What to do:
Gather all lines with "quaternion" from the records.
:::
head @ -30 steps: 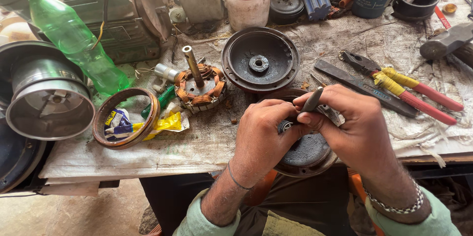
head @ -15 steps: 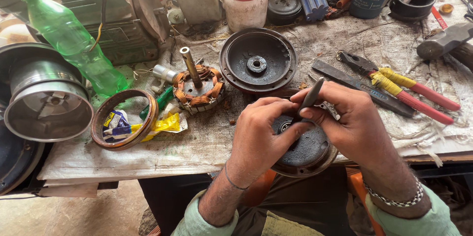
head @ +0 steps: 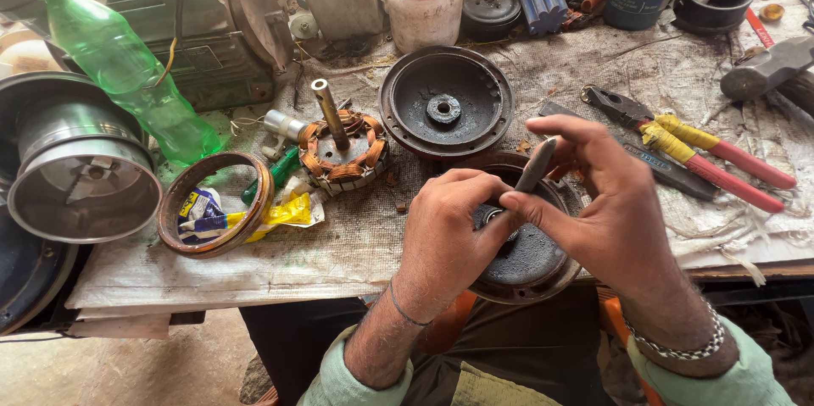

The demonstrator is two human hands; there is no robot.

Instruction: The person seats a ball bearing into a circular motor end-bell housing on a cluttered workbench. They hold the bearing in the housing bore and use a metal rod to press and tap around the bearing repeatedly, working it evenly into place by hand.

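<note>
The workbench [head: 356,245] is the biggest thing here, covered in a stained, frayed cloth. At my far left sits a shiny metal drum [head: 76,177], smooth and round, with a green plastic bottle [head: 127,75] leaning beside it. Further in lies a dark round motor cover [head: 445,101], dished and rusty, and next to it a copper-wound coil [head: 343,152] with a brass-coloured shaft standing upright from its middle.

The piece I am working on is the other round cover [head: 530,249], dark cast metal, gritty and greasy, resting at the near edge of the bench right under both hands. My left hand [head: 445,236] lies on its left side, fingers curled shut around the small bearing [head: 490,216] at its centre. My right hand [head: 615,203] comes in from the right, thumb and forefinger pinched closed on a thin grey metal rod [head: 536,164] (a punch, I think). Its long axis runs slanted, upper end tilted away to the right, lower tip pointing down-left at the bearing, which sits just below the fingers. The right hand is the nearer one to the rod; the left steadies the centre.

Off to the right lie 1 pair of pliers [head: 695,147] with red and yellow grips.
</note>
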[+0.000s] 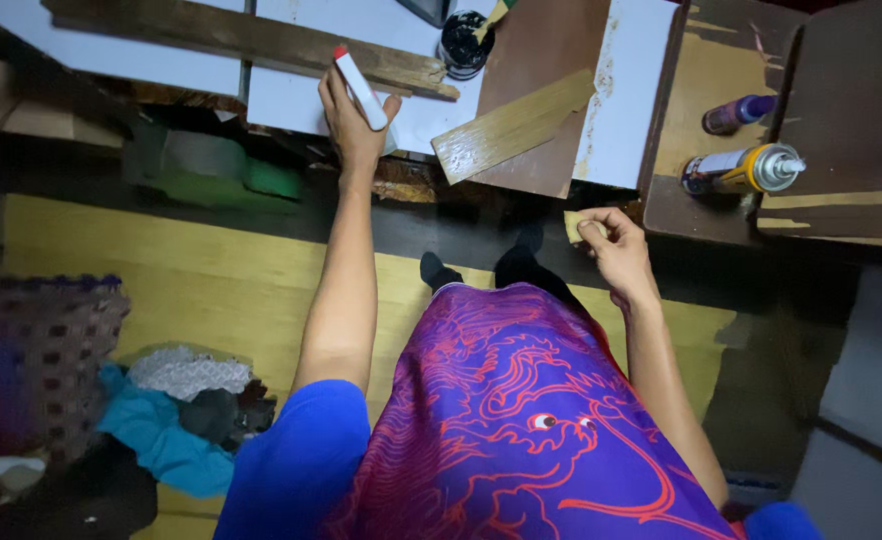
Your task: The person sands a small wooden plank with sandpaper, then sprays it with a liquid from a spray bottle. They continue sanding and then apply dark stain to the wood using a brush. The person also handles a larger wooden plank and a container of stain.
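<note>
My left hand (353, 122) reaches up to the white work surface (291, 100) and grips a white tube with a red cap (359, 88), tilted with the cap pointing up-left. It lies just below a long rough wooden plank (251, 42). My right hand (616, 248) hovers lower right, off the surface, with fingers pinched on a small tan piece (574, 226). A shorter light wooden slat (513, 126) rests between the two hands on a brown board (551, 60).
A black round jar with a stick in it (463, 42) stands beside the plank's end. Two spray cans (743, 168) lie on a dark table at right. Folded cloths (176, 410) and a woven basket (46, 350) sit on the yellow floor at left.
</note>
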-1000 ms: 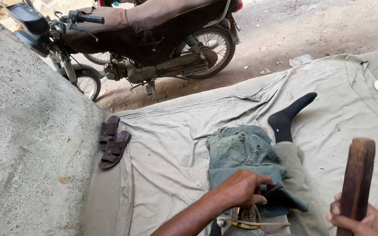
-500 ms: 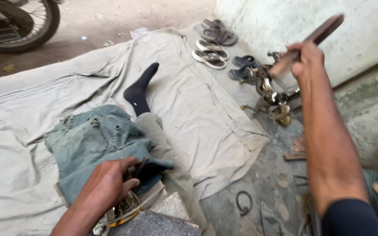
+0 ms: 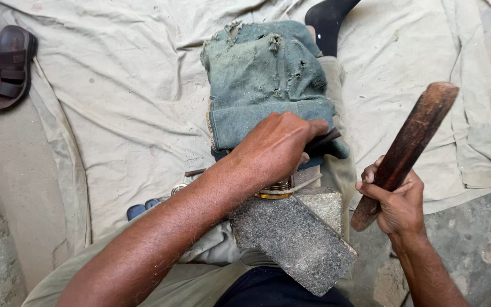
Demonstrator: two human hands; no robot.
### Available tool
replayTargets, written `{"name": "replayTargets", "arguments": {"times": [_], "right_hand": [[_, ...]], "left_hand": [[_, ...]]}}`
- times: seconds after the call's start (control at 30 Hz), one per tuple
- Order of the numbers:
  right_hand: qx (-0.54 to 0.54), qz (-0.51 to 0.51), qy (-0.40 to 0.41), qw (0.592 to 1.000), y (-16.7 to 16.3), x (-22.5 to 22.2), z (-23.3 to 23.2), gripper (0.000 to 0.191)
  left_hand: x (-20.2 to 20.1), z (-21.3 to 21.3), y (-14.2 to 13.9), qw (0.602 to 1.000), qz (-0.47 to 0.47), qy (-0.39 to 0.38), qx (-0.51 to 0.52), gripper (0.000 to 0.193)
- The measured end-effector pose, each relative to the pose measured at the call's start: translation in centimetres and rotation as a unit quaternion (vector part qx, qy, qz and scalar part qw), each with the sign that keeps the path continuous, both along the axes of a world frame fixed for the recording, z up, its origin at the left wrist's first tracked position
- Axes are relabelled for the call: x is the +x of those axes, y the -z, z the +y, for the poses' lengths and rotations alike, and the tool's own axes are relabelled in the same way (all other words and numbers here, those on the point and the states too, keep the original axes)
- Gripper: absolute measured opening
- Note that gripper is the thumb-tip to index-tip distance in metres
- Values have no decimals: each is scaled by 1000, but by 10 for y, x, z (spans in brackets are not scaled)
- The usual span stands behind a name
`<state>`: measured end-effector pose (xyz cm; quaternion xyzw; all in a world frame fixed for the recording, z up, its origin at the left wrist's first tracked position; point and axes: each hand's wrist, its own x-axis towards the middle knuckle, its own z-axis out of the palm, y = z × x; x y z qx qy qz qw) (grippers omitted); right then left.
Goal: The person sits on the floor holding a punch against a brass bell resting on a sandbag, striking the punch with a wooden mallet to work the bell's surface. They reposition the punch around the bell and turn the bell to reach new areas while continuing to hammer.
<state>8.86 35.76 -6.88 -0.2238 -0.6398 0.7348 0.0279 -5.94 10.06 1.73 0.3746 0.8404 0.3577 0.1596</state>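
The left hand (image 3: 277,149) is closed over a small brass-coloured metal ring piece (image 3: 273,191) and presses it down on the far end of a grey stone block (image 3: 294,241); a dark rod (image 3: 322,140) sticks out past its fingers toward the right. Just beyond that grip, a frayed blue-green cloth (image 3: 265,79) lies draped over the outstretched leg, with a black sock (image 3: 329,17) further on. The right hand (image 3: 396,202) is wrapped tight round the lower end of a dark wooden stick (image 3: 407,150), which rises tilted up and away from the fist, well clear of the block. Everything rests on a pale sheet (image 3: 115,96); a brown sandal (image 3: 4,65) lies far off to the left of both hands.
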Motion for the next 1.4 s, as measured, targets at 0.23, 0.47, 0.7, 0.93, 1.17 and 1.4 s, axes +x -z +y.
{"name": "replayTargets", "arguments": {"times": [0.23,0.47,0.7,0.93,1.17,1.4], "right_hand": [[211,-92,-86,969,4,8,20,25],[283,-12,-61,957,16,30,0,22],[292,46,14,955,47,58,-17,18],[153,54,-6,987,47,64,-19,28],[37,153,-53,986,17,32,-5,56],[231,5,-62,971,-10,18,-17,58]], "left_hand": [[-6,1,8,1000,-5,22,-6,43],[-14,7,16,997,-22,75,-9,41],[-16,7,23,990,2,136,20,32],[-19,-6,16,990,-107,87,-11,33],[-15,-14,23,998,-55,15,25,52],[-21,-16,18,998,-21,43,37,53]]}}
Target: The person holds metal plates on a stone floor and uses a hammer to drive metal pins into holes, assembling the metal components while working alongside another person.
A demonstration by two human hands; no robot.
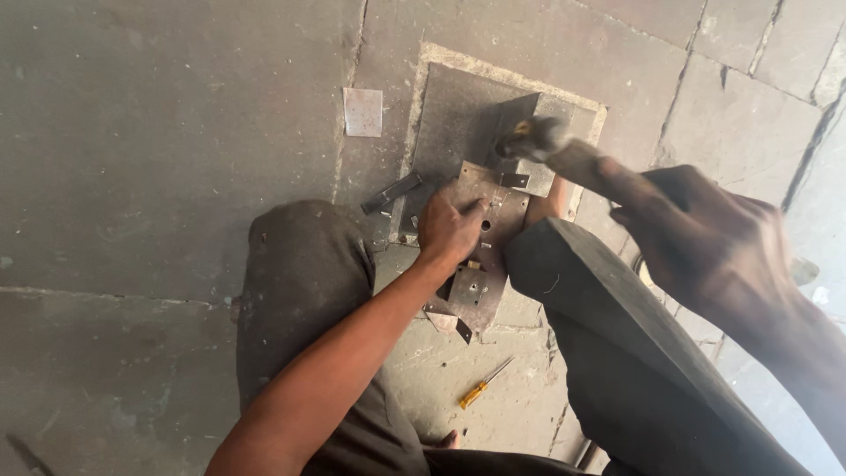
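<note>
My left hand [448, 231] presses down on a flat metal lock plate [480, 264] that lies on the floor between my knees. Its fingers rest near the plate's holes and small fittings. My right hand [705, 247] is raised and shut on the wooden handle of a hammer [551, 145]. The hammer's head is blurred and hangs above the far end of the plate. Under the plate lies a thick square steel slab [458, 115].
A yellow-handled screwdriver [483, 384] lies on the floor near my legs. A small square metal piece [363, 112] sits to the left of the slab, and a dark metal bar [392, 191] lies beside my left hand. My knees [300, 264] flank the plate.
</note>
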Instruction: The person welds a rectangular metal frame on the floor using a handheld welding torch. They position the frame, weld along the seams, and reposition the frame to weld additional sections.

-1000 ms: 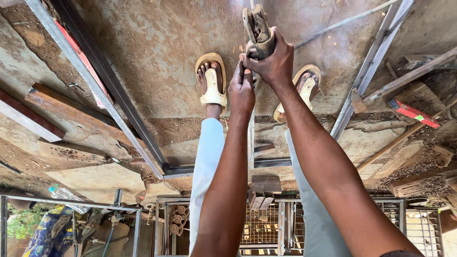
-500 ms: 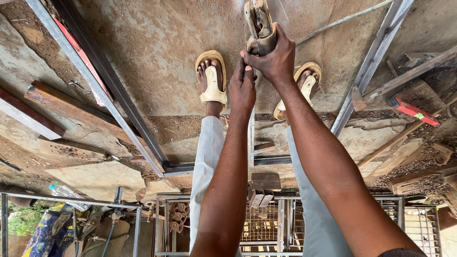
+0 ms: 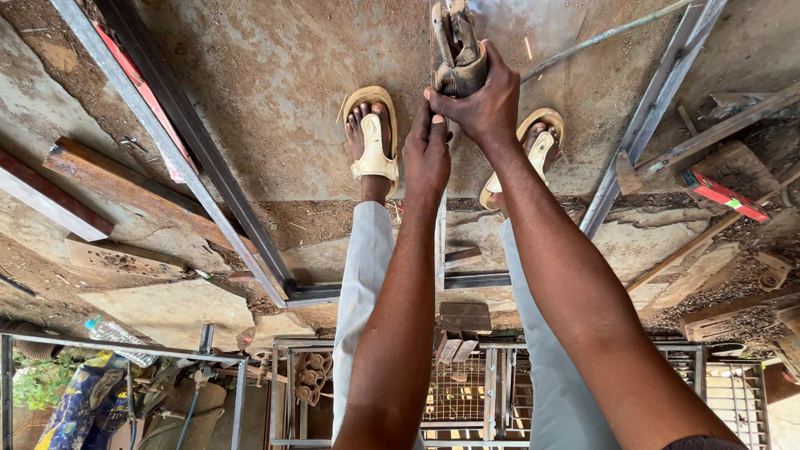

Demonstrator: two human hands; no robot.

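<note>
Head view: right hand [image 3: 483,104] fingers grip the grinder [image 3: 457,46]; left hand [image 3: 427,154] fingers rest flat on the metal bar [image 3: 440,242].

Just the one view here, a head cam looking pretty much straight down past both arms to the dirt floor [image 3: 275,92]. It sits close to the forearms, which fill the lower frame, while the sandalled feet [image 3: 372,137] and metal bars [image 3: 179,142] lie farther off.
</note>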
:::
Answer below:
- The measured end-effector pose, each relative to the pose measured at the call's start: translation in centimetres and rotation as a unit quaternion (vector part qx, qy, qz and scalar part qw), each with the sign that keeps the path continuous, both along the axes of a world frame fixed for the recording, z up, its origin at the left wrist's first tracked position
`<state>`: measured end-effector pose (xyz cm; quaternion xyzw; all in a world frame fixed for the recording, z up, its origin at the left wrist's first tracked position; point and axes: each hand's wrist, its own x-axis towards the middle knuckle, its own z-axis out of the palm, y = z × x; x y z qx qy qz qw) (grippers omitted); right then left.

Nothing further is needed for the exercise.